Objective: This study aimed to compare the serious adverse risk of smoking versus diabetes co-morbid and outcomes of patients with COVID-19. Methods: We designed a cross-sectional, observational follow-up for 284 COVID-19 patients involved healthy patients, smoker, diabetic, and diabetic plus smoker recruited from the first of May 2020 to the twenty-fifth of June 2020. The clinical features, severity, duration and outcome of the disease were analyzed. Results: Of the 284 COVID-19 patients, the median age was 48 years (range 18-80), and 33.80% were female. Common symptoms included fever (85.56%), SOB (49.65%), cough (45.42%), and headache (40.86%). Patients with more than one co-morbidity (diabetes and smoking) presented as severe-critical cases comparing to healthy patients, diabetic, and smoker. Smokers presented in a lower rate of death in comparison to diabetic patients and diabetic + smoking, furthermore, smoking was less risky than diabetes. Although the mortality rate was high in patients with smoker comparing to healthy patients (4.22%, HR 1.358, 95% CI: 1.542-1.100, p = 0.014), it was less than diabetic (7.04%, HR 1.531, 95% CI: 1.668-1.337, p = 0.000), and diabetic plus smoker (10.00%, HR 1.659, 95% CI: 1.763-1.510, p= 0.000). Conclusion: Multiple co-morbidity is closely related to the severity of COVID-19 disease progression and higher mortality rate.
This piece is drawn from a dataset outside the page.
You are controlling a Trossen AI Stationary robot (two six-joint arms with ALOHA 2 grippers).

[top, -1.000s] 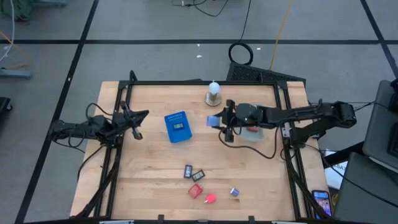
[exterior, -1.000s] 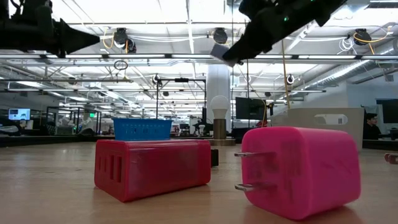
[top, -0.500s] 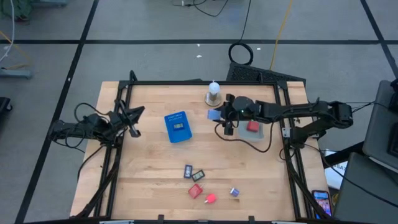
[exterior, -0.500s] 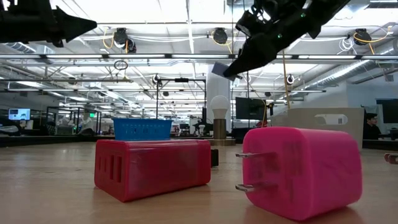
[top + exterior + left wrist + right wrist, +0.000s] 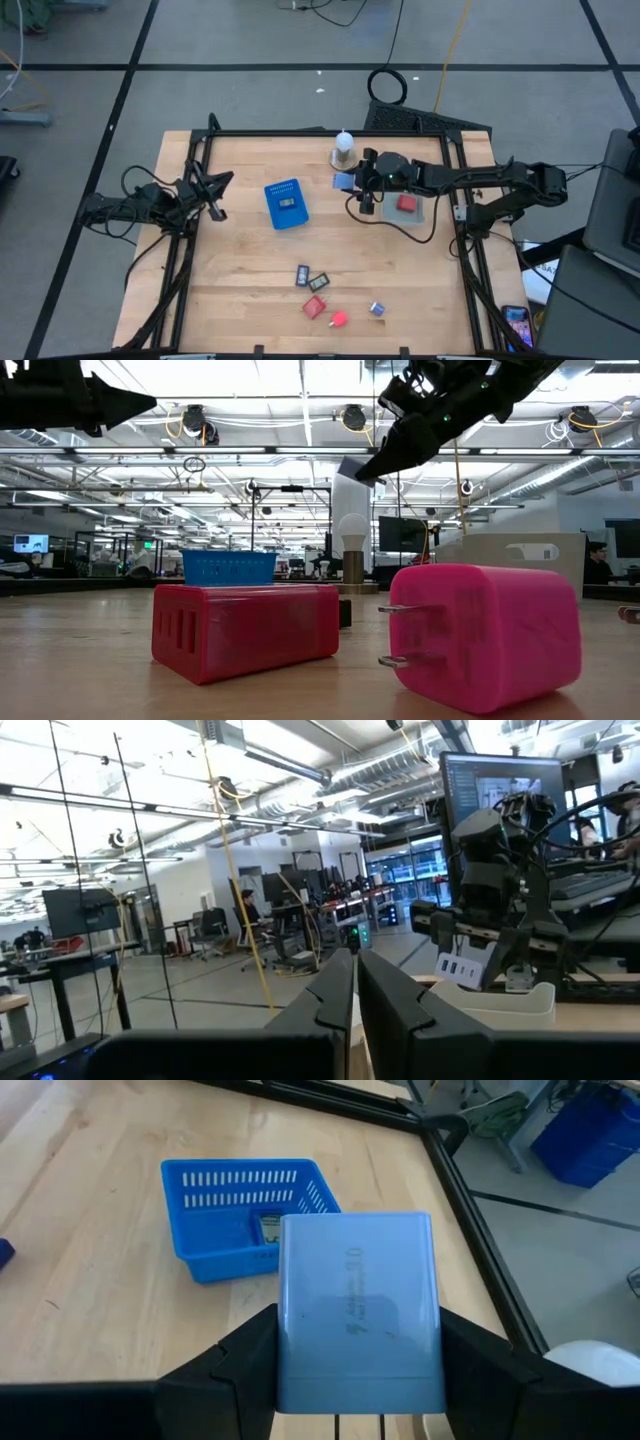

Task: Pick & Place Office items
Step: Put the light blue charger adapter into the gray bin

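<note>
My right gripper [image 5: 346, 186] hangs above the table's far middle, shut on a light blue block [image 5: 355, 1310], between the white bulb [image 5: 343, 150] and the blue basket [image 5: 285, 203]. The block also shows high up in the low view [image 5: 355, 468]. Near the front edge lie the other office items: a red block [image 5: 245, 630], a pink plug piece [image 5: 485, 635], two dark pieces [image 5: 321, 282] and a purple one [image 5: 377, 309], all resting flat on the wood. My left gripper [image 5: 224, 183] waits shut at the left edge, holding nothing. My right gripper pinches the light blue block by two opposite sides [image 5: 287, 1330] between its two fingers [image 5: 245, 1355]. The fingers reach toward the table's left, slanting slightly down. One broad face of the block is turned up, and the block is lifted clear of the table.
A pale tray [image 5: 418, 212] holding a red piece stands at the far right under the right arm. Black frame rails [image 5: 455, 215] run along the table's sides. Bare wood lies between the basket and the items near the front.
My right gripper has carried the light blue block a little toward the table's far edge, keeping its hold on it. My left gripper has tipped its fingers slightly upward in place.
</note>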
Smokers presented as mild cases comparing to diabetic and diabetic + smoking patients, which presented as sever to critical cases. Although a higher death rate in smokers was seen compared to healthy patients, but are less probably comparing to diabetic and diabetic + smoking patients.
Keywords: COVID-19, smoking, diabetic, co-morbidity, mortality rate.
Abbreviations: COVID-19, coronavirus disease; HR, hazard ratio; 95% CI, confidence interval.